DATA BELOW:

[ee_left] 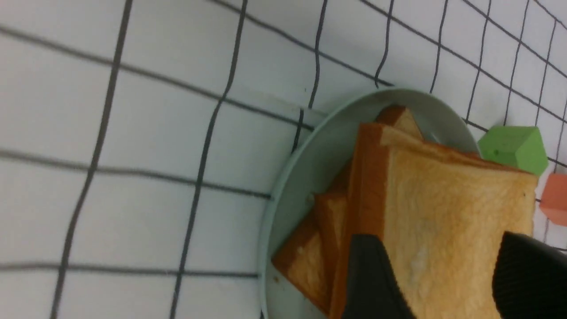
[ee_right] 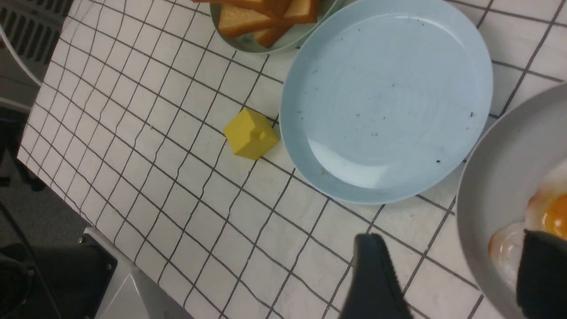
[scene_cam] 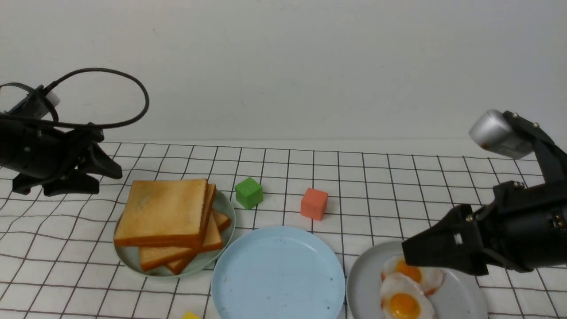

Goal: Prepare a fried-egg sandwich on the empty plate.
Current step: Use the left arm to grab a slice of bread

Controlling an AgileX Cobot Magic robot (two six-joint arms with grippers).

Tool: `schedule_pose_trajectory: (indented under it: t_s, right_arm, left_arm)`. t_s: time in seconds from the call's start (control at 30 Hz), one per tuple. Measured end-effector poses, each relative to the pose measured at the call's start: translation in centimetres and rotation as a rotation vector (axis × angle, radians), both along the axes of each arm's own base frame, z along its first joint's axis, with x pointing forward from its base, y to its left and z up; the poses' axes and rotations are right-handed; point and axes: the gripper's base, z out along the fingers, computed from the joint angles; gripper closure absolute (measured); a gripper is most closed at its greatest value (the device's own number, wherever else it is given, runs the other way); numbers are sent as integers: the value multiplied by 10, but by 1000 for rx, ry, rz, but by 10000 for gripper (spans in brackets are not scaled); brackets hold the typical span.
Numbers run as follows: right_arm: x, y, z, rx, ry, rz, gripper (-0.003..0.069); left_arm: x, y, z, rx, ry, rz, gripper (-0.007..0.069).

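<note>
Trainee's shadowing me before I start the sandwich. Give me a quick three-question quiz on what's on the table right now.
1. True or false: the pale blue plate already holds a slice of toast.
2. What lies on the grey plate? A) two fried eggs B) a pile of toast C) a banana
3. How many cubes lie on the checked cloth, and in which colours?

Key: 1 false, the plate is bare. 2 A. 3 three: green cube, orange cube, yellow cube.
</note>
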Motion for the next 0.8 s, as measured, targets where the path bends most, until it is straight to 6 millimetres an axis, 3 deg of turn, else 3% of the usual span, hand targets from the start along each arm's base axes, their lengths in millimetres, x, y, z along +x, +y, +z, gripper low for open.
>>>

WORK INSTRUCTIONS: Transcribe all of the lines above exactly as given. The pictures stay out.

ANSWER SECTION:
[ee_left] 
[ee_right] 
[scene_cam] 

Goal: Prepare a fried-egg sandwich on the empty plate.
Current step: Use the left arm to grab a slice of bread

Controlling an AgileX Cobot Magic robot (two six-joint arms with grippers).

Tool: `schedule_pose_trajectory: (indented under it: t_s, right_arm, left_arm)`. t_s: time in seconds from the call's start (control at 30 Hz), one per tuple. Measured end-effector poses, each relative to the pose measured at the call's start: translation in centimetres and rotation as a rotation vector (axis × angle, radians), both along the axes of each arm's own base frame, z along its first joint's axis, with x pointing forward from its base, y to its left and z up; the poses' axes and rotations are right-handed; point and axes: the gripper's base, z out along the fingers, computed from the joint angles; gripper closure absolute (measured); a gripper is most closed at its greatest value (the device's own number, wherever else it is given, runs the other way); numbers are sent as integers: the value multiplied by 10, but by 1000 for rx, ry, rz, but by 10000 for gripper (spans in brackets are not scaled); brackets hold the typical span.
Numbers run as follows: right_arm: x, y, z, rx, ry, rz, gripper (-0.003..0.069); left_arm: x, y, z, rx, ry, rz, gripper (-0.007..0.069).

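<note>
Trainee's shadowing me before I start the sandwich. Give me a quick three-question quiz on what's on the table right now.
1. True or false: the pale blue plate already holds a slice of toast.
2. What lies on the grey plate? A) two fried eggs B) a pile of toast C) a banana
3. How many cubes lie on the checked cloth, and in which colours?

Key: 1 false, the plate is bare. 2 A. 3 three: green cube, orange cube, yellow cube.
</note>
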Motion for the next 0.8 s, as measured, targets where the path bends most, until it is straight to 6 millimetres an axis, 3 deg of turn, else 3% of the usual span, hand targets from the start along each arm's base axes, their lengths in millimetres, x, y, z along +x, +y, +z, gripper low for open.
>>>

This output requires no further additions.